DIRECTIONS
Find the lines below in which the string "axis" occurs. Copy each one.
# # # #
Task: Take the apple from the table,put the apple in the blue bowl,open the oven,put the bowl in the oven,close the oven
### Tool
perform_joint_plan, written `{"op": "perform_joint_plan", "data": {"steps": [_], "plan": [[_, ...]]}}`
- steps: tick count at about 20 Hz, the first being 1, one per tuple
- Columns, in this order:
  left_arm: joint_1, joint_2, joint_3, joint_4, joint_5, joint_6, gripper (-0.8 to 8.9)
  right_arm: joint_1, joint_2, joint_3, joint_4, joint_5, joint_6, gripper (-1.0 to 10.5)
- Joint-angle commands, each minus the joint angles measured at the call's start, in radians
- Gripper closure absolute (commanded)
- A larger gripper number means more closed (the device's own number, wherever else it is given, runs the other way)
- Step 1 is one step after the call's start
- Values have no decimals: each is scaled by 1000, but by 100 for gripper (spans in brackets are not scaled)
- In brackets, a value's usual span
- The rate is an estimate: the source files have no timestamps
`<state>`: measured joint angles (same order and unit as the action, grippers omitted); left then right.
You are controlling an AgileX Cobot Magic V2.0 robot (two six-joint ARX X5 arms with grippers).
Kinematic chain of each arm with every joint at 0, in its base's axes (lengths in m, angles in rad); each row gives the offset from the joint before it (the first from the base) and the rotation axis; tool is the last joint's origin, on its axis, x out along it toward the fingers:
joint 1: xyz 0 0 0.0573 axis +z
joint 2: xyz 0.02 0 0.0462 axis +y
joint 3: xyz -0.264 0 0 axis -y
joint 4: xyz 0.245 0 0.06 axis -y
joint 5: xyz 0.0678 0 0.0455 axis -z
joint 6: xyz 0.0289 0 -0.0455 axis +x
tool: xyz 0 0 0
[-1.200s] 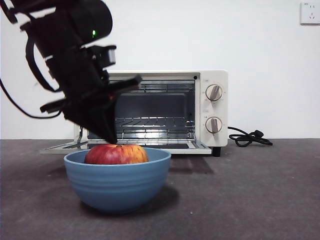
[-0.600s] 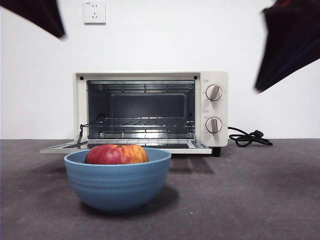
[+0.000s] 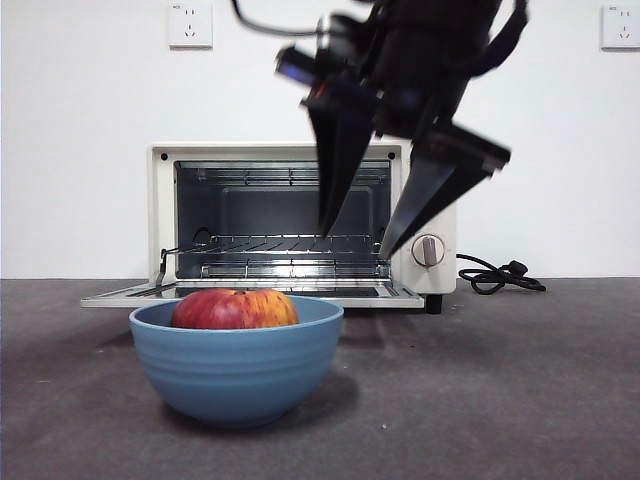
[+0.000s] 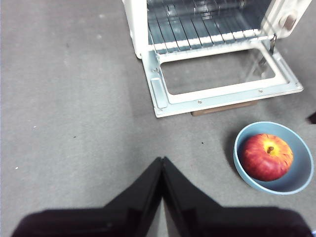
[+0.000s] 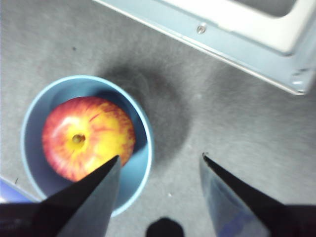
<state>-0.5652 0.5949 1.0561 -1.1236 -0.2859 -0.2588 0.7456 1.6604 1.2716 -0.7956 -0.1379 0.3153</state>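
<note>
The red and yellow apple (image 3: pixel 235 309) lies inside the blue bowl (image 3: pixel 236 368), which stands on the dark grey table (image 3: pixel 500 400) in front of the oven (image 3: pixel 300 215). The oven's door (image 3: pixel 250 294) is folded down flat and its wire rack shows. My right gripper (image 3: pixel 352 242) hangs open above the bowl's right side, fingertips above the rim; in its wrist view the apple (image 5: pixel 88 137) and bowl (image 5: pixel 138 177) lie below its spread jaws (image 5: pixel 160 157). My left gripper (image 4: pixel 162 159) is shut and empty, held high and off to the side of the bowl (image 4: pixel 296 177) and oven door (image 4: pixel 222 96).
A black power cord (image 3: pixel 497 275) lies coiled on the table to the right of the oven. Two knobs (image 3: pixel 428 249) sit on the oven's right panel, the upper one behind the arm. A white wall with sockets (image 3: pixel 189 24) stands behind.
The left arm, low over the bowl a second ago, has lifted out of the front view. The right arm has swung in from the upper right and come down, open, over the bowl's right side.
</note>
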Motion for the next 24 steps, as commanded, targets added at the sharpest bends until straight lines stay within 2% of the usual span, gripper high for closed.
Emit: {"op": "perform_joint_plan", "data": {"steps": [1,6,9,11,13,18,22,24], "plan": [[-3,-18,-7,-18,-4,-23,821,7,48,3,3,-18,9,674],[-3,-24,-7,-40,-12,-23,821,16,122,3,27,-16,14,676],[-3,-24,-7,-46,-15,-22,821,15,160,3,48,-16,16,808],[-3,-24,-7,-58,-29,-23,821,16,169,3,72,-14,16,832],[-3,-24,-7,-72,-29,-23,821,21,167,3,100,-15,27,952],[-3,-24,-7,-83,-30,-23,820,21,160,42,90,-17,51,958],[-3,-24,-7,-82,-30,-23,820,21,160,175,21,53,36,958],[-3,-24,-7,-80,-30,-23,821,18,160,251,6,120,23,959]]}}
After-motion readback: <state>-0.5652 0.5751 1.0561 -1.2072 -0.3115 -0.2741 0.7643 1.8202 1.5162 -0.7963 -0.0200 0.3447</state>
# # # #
ANSWER TO THIS PROBLEM
Kinematic chain of each arm with every joint at 0, in its base's axes (lengths in m, angles in rad); each row gives the offset from the joint before it (the first from the base) and the rotation axis; tool is the last joint's origin, on its axis, x out along it toward the fingers:
joint 1: xyz 0 0 0.0573 axis +z
joint 2: xyz 0.02 0 0.0462 axis +y
joint 3: xyz -0.264 0 0 axis -y
joint 4: xyz 0.245 0 0.06 axis -y
joint 5: xyz 0.0678 0 0.0455 axis -z
joint 6: xyz 0.0289 0 -0.0455 axis +x

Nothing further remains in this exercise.